## Your assignment
Using the entries below, copy exactly each line from the line with "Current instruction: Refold" up to and including the line with "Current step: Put", with every picture left out.

## Data for the task
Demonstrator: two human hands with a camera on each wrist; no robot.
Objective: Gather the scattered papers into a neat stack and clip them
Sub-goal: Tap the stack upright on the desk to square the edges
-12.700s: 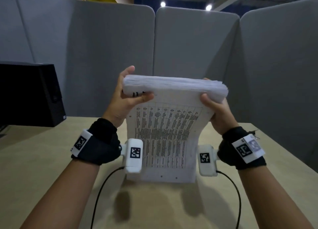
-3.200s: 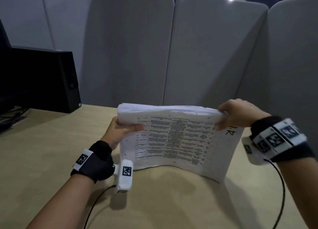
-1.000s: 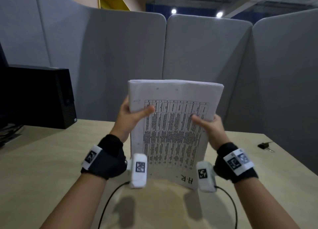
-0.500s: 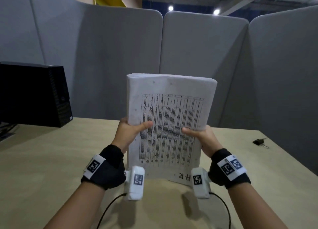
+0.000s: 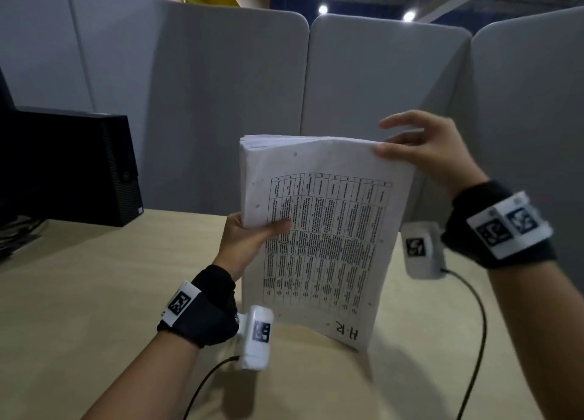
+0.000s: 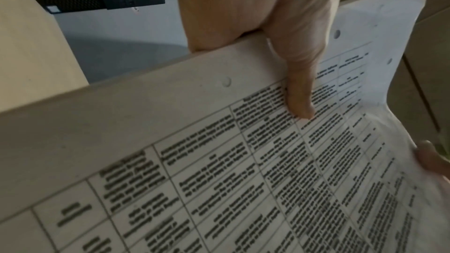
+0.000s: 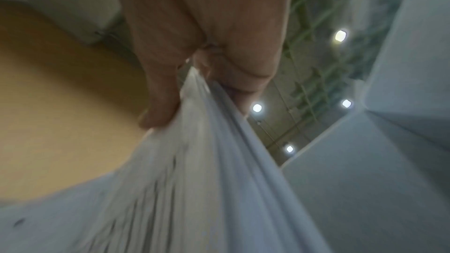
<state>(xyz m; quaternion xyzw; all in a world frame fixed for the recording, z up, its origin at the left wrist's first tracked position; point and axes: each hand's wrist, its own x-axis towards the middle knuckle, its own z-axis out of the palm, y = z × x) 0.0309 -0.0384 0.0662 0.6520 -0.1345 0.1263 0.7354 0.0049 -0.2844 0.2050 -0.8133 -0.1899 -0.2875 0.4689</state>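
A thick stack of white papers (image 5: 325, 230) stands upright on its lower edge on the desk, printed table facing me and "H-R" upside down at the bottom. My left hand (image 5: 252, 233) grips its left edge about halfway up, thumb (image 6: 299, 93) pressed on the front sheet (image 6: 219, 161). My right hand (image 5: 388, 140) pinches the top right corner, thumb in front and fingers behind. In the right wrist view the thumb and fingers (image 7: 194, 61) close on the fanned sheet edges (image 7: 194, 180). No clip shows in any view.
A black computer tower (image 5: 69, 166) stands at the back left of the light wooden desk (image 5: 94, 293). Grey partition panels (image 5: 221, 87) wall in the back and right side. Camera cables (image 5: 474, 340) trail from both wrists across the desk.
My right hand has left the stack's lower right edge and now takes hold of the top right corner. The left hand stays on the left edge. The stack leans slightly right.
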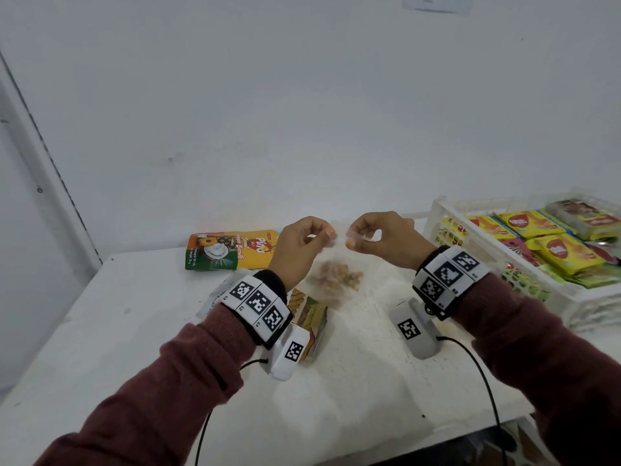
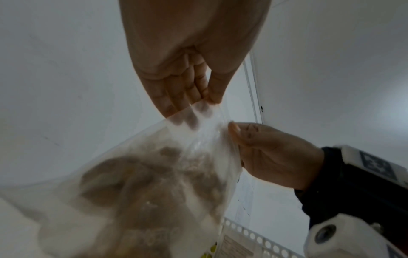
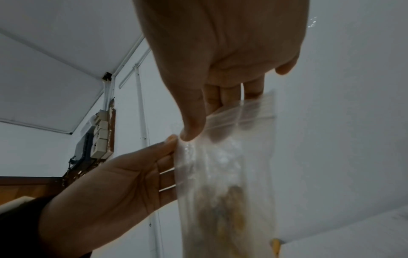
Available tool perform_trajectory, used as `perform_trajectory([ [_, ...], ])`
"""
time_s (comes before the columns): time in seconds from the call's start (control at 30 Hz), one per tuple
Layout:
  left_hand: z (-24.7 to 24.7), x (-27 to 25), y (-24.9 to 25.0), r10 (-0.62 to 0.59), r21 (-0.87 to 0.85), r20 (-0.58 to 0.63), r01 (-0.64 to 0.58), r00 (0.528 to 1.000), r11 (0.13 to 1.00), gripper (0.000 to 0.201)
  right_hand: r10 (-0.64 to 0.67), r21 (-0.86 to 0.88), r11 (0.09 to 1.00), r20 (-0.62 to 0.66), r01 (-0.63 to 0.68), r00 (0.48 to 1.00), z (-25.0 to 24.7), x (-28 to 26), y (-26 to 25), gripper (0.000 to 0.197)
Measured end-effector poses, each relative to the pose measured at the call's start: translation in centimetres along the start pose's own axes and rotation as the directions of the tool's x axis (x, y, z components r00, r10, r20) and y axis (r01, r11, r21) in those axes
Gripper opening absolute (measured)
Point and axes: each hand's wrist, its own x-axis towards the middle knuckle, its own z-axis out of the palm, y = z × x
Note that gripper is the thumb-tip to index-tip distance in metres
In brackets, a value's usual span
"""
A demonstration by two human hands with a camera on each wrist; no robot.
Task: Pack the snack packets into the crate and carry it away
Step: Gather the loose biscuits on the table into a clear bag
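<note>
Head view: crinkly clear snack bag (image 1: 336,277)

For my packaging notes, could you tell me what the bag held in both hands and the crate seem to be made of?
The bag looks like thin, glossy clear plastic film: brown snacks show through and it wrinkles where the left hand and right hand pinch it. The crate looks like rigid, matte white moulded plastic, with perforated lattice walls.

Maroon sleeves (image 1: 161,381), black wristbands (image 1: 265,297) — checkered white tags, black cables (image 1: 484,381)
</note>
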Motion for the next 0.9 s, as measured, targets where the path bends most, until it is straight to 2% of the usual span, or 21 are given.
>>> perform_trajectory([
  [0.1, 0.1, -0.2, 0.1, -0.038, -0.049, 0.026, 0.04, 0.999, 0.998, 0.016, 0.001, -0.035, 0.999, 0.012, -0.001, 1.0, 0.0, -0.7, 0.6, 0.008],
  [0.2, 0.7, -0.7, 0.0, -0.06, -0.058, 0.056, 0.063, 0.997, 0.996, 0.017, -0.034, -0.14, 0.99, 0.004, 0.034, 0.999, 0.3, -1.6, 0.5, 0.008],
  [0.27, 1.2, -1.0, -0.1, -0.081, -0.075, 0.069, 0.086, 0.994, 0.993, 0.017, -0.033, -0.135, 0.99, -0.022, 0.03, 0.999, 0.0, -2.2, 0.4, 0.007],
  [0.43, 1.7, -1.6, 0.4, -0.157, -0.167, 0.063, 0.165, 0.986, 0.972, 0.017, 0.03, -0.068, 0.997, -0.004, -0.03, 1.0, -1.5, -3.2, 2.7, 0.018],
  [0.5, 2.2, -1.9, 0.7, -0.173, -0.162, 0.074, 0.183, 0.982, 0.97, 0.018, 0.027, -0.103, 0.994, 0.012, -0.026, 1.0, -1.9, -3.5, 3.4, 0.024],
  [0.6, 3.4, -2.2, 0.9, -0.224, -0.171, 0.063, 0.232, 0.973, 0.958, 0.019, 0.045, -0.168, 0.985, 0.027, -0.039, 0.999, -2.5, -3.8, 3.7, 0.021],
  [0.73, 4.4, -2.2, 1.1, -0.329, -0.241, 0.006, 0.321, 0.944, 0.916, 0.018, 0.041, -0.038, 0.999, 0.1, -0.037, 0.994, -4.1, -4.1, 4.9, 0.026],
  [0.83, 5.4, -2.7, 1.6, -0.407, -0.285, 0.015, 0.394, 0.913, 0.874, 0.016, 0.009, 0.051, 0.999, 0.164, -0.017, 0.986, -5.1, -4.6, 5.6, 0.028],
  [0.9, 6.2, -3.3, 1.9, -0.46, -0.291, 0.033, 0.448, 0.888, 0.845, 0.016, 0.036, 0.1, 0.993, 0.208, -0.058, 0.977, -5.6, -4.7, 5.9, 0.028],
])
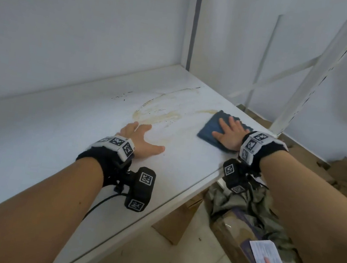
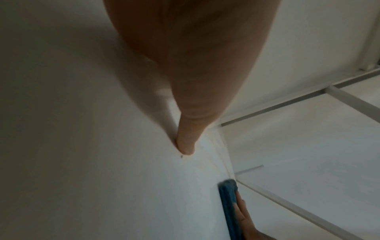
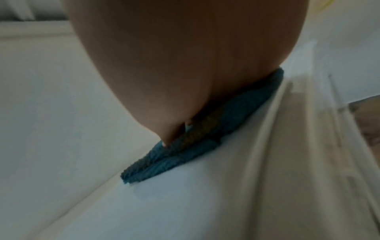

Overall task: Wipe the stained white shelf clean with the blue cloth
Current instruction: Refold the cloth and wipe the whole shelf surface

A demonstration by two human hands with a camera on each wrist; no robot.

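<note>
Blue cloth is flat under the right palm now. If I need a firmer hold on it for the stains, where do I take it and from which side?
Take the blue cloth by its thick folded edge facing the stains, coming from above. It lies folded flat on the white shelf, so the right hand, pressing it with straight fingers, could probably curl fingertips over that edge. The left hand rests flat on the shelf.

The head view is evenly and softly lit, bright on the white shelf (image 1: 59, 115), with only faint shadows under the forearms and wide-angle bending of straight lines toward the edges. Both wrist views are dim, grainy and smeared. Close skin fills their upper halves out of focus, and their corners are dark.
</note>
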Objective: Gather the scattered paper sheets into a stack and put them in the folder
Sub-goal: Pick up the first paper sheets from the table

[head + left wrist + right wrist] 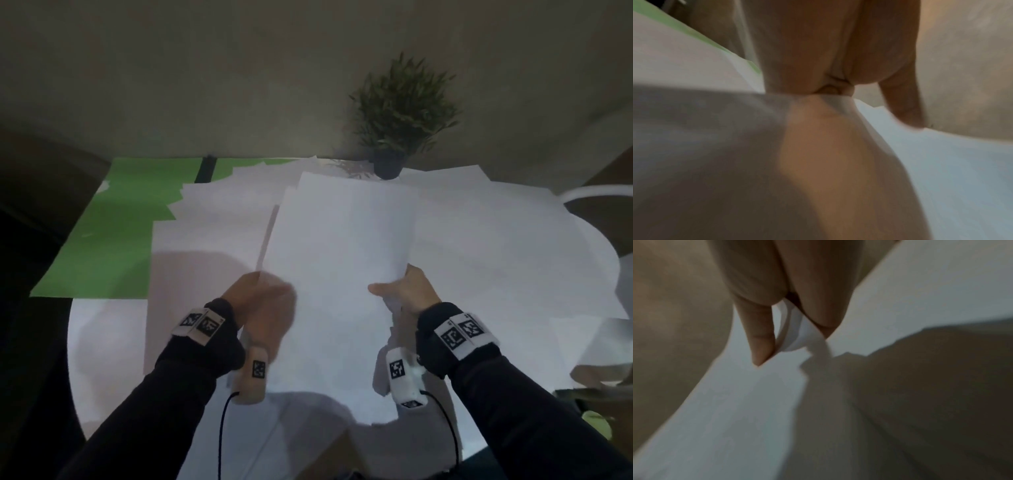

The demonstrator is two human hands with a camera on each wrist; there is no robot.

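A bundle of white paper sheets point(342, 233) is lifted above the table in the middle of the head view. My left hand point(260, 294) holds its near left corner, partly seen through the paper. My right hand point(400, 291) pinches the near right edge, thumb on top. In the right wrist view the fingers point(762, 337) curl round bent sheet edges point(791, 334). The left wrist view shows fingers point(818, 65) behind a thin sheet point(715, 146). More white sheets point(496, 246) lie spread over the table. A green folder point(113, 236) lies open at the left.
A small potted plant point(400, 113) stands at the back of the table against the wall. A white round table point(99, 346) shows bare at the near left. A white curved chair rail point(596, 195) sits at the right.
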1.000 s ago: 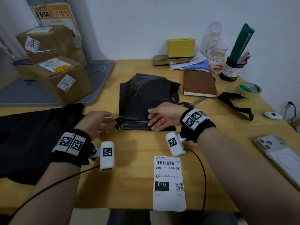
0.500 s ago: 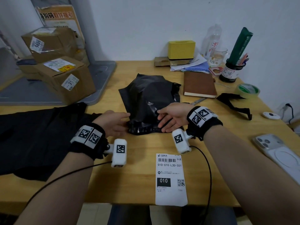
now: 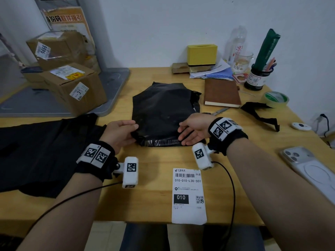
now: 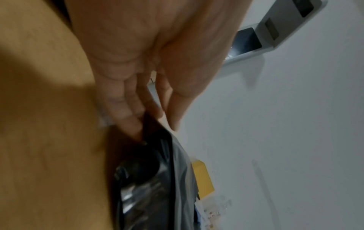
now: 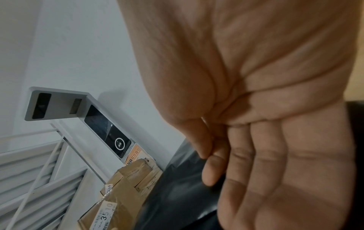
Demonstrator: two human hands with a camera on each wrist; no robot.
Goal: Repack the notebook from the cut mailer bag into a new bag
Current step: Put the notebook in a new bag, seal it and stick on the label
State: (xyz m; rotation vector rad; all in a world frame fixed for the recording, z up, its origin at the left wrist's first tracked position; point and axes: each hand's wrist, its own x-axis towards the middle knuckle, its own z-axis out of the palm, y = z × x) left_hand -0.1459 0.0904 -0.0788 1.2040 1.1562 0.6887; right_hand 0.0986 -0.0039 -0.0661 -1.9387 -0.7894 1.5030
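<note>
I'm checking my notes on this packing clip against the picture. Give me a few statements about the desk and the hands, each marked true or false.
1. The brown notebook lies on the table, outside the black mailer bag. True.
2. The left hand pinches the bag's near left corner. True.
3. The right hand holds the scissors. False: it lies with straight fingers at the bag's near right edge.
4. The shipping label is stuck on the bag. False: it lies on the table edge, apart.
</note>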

## Expected output
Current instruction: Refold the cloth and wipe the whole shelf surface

A demonstration by two human hands with a camera on each wrist; no robot.

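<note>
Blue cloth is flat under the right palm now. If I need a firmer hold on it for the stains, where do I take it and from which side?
Take the blue cloth by its thick folded edge facing the stains, coming from above. It lies folded flat on the white shelf, so the right hand, pressing it with straight fingers, could probably curl fingertips over that edge. The left hand rests flat on the shelf.

The head view is evenly and softly lit, bright on the white shelf (image 1: 59, 115), with only faint shadows under the forearms and wide-angle bending of straight lines toward the edges. Both wrist views are dim, grainy and smeared. Close skin fills their upper halves out of focus, and their corners are dark.
</note>
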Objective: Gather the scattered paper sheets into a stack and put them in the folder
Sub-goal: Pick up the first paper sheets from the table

[head + left wrist + right wrist] 

The demonstrator is two human hands with a camera on each wrist; there is no robot.

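A bundle of white paper sheets point(342, 233) is lifted above the table in the middle of the head view. My left hand point(260, 294) holds its near left corner, partly seen through the paper. My right hand point(400, 291) pinches the near right edge, thumb on top. In the right wrist view the fingers point(762, 337) curl round bent sheet edges point(791, 334). The left wrist view shows fingers point(818, 65) behind a thin sheet point(715, 146). More white sheets point(496, 246) lie spread over the table. A green folder point(113, 236) lies open at the left.
A small potted plant point(400, 113) stands at the back of the table against the wall. A white round table point(99, 346) shows bare at the near left. A white curved chair rail point(596, 195) sits at the right.
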1.000 s ago: 
0.500 s ago: 
now: 
now: 
now: 
Demonstrator: two human hands with a camera on each wrist; no robot.
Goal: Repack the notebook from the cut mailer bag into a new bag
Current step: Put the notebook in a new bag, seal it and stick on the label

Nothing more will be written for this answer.